Pull every line that includes the word "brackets" from the data.

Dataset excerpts
+ + +

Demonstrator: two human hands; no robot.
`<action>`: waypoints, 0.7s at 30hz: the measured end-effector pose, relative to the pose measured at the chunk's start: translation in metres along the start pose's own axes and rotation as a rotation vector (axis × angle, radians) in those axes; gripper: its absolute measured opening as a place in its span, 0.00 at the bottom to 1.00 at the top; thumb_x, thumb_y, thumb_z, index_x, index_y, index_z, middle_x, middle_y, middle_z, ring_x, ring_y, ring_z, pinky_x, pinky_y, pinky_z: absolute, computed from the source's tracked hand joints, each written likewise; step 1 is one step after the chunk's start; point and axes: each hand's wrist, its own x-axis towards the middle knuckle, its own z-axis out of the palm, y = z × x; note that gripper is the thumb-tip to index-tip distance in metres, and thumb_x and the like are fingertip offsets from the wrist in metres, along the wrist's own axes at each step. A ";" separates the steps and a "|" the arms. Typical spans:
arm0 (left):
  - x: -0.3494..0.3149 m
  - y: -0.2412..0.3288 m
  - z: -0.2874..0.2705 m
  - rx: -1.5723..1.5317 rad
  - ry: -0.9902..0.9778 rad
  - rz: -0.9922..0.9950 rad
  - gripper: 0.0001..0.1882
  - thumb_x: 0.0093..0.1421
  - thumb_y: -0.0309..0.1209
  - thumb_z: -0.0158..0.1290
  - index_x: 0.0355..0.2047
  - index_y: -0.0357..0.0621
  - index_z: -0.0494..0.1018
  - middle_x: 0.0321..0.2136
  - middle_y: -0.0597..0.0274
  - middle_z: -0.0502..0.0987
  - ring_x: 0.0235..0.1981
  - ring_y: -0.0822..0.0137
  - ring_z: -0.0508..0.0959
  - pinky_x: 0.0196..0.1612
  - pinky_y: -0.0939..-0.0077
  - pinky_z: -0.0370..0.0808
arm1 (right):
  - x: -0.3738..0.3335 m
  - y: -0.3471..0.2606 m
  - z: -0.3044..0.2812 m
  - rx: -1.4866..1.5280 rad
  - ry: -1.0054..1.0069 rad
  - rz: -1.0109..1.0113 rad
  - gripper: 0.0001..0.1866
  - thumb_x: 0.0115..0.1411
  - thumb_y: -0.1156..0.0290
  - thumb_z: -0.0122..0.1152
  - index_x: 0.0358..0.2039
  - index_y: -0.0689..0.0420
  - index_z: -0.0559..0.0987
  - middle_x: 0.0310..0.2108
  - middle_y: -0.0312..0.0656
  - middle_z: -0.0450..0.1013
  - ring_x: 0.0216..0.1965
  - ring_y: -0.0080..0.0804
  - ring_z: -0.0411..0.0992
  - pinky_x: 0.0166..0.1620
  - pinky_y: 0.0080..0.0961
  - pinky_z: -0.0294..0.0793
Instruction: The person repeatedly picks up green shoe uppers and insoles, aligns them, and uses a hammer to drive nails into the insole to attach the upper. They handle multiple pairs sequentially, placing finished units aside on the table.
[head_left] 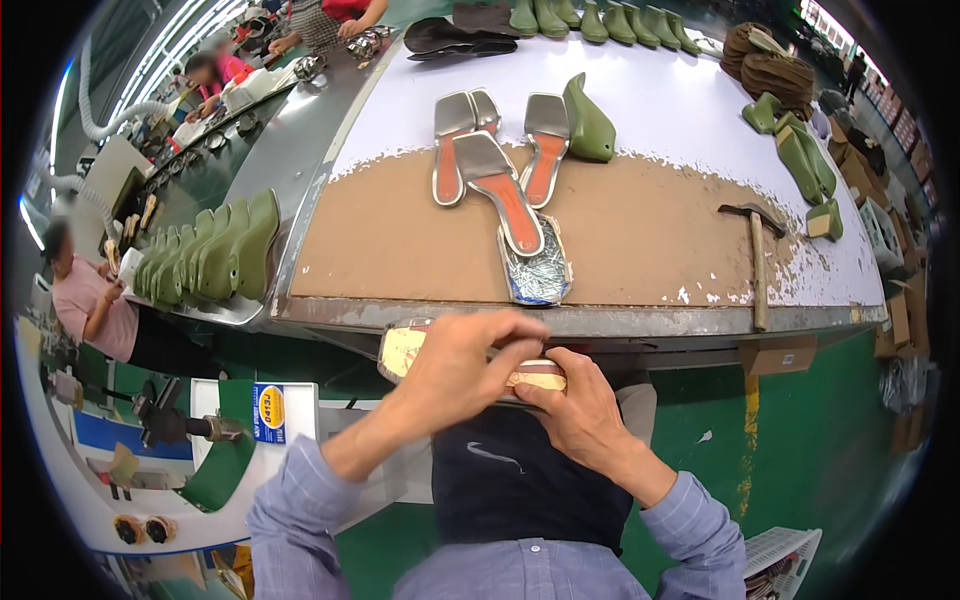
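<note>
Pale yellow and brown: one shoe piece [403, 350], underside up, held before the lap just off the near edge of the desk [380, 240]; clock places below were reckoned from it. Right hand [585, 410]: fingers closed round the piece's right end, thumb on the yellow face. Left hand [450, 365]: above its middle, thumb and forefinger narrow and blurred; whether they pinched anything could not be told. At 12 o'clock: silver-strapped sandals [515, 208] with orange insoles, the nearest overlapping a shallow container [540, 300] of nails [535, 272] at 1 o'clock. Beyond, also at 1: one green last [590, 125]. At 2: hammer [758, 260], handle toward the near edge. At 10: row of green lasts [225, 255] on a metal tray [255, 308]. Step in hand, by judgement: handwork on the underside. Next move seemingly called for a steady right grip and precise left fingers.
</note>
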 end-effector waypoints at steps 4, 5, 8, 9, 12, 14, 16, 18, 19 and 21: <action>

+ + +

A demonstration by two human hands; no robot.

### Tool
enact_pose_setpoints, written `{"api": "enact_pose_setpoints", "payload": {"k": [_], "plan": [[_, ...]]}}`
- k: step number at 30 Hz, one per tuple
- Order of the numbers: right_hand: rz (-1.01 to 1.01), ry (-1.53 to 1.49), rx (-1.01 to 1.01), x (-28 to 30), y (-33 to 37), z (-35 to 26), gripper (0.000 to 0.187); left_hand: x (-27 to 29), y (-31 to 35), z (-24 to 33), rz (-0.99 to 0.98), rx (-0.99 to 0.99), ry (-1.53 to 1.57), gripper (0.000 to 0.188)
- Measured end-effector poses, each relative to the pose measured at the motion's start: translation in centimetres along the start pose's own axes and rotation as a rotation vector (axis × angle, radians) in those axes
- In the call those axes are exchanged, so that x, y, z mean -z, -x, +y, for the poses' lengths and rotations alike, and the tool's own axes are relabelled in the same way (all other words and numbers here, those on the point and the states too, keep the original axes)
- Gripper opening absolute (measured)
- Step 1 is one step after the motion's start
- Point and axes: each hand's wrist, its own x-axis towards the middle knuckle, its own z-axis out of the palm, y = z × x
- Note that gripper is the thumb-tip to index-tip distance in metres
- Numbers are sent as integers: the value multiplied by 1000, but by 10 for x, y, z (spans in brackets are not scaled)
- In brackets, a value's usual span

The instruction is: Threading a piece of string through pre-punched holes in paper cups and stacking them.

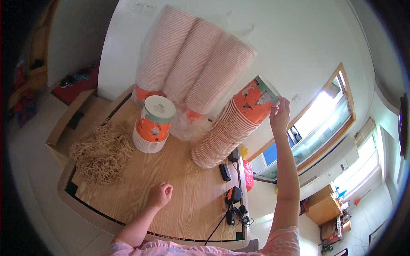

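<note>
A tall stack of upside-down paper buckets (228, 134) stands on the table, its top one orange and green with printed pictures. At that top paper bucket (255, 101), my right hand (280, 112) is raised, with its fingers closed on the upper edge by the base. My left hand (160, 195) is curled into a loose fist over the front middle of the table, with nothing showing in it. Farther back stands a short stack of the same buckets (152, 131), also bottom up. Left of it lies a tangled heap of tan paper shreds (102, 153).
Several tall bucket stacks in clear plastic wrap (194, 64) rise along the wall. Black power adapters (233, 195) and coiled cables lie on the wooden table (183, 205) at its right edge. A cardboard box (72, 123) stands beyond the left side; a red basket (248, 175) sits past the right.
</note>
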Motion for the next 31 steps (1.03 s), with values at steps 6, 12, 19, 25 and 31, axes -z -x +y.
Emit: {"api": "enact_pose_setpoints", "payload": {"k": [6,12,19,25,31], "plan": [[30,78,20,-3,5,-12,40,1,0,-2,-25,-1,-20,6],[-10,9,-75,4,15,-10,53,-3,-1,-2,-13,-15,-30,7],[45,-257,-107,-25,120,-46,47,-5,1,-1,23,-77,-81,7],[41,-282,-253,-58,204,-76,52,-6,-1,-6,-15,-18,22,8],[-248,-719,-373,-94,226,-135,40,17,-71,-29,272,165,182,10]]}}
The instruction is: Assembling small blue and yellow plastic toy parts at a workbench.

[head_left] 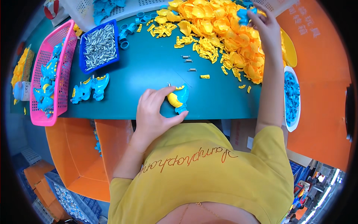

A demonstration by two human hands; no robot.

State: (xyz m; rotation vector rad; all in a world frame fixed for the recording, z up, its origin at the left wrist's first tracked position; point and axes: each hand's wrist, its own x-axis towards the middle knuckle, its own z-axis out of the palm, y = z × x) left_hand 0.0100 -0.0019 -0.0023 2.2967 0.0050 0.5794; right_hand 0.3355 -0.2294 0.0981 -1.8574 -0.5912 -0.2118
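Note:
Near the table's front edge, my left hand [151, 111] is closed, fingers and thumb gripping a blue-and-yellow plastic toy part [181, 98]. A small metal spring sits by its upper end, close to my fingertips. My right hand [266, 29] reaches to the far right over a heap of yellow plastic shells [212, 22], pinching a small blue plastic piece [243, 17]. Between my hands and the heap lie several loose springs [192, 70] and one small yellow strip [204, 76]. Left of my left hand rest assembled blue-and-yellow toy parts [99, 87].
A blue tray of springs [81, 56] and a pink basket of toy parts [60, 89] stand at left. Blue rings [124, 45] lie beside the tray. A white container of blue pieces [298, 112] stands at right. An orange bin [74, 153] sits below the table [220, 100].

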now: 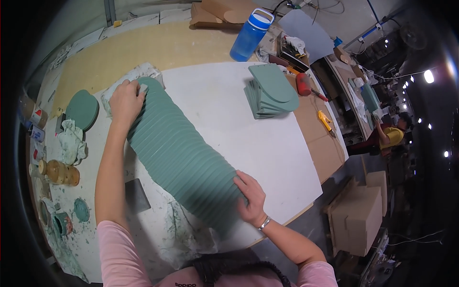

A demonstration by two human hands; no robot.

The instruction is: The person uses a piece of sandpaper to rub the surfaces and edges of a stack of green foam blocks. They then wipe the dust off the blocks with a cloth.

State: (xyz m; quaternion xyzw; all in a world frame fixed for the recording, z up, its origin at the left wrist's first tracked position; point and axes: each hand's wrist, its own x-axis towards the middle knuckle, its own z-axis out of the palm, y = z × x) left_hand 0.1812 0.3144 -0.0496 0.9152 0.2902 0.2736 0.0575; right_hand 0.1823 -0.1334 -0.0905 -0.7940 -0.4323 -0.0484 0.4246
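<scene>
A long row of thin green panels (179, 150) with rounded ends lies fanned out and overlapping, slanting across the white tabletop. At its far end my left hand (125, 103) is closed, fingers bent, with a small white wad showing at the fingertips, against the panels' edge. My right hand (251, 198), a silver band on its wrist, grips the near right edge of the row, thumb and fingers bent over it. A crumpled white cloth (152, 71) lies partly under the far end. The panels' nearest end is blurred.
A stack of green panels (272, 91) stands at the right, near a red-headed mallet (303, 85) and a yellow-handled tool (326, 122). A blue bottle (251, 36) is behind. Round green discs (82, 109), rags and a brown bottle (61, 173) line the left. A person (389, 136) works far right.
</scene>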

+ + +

COMPLETED EXERCISE:
- Numbers are sent as integers: the value multiplied by 1000, but by 10 for x, y, z (spans in brackets are not scaled)
- In brackets, a value's usual span

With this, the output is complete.